■ Work required ■
Tally how many lines in the material include the word "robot", then give that figure by itself.

■ Dataset records ■
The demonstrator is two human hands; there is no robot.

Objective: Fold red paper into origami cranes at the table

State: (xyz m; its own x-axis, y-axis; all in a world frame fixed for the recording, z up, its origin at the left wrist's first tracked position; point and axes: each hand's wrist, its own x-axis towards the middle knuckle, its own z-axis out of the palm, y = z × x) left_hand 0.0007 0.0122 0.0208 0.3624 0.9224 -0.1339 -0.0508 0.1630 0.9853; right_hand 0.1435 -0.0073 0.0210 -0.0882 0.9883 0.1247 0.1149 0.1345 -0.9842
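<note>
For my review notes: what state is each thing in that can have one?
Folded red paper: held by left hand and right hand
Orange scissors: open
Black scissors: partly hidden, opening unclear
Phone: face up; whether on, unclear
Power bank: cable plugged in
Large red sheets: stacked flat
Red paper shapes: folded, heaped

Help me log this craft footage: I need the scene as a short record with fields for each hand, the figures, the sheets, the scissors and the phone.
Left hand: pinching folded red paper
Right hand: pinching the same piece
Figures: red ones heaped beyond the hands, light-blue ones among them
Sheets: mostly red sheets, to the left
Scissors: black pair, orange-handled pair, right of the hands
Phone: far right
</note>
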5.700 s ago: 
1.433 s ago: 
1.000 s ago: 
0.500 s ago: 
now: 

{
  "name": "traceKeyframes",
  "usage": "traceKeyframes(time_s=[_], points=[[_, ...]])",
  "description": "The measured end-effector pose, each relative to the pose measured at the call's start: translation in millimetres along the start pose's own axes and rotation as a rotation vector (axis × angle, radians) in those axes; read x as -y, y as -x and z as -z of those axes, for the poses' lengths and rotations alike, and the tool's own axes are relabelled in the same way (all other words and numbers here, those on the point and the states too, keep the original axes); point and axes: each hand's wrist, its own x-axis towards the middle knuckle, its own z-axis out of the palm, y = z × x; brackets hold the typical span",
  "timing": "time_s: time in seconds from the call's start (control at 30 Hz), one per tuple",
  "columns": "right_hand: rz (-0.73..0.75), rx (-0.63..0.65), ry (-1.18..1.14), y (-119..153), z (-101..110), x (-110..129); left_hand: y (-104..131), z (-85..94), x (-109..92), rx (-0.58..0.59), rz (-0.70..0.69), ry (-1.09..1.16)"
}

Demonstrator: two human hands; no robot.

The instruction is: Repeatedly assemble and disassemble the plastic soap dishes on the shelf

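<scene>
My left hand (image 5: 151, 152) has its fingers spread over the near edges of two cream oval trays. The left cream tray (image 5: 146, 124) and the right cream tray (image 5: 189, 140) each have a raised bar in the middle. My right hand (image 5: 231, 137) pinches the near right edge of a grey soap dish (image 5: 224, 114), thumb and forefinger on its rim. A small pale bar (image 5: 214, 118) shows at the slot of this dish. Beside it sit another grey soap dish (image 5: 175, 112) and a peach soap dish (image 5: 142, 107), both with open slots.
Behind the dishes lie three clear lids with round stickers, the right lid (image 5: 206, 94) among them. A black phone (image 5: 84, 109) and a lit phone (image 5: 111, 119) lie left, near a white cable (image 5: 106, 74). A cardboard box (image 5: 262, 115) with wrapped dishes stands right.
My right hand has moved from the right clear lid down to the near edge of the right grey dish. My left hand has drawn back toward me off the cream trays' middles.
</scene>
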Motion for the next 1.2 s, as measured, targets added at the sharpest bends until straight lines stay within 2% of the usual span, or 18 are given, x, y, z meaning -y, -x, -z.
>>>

■ Reply to the task ■
2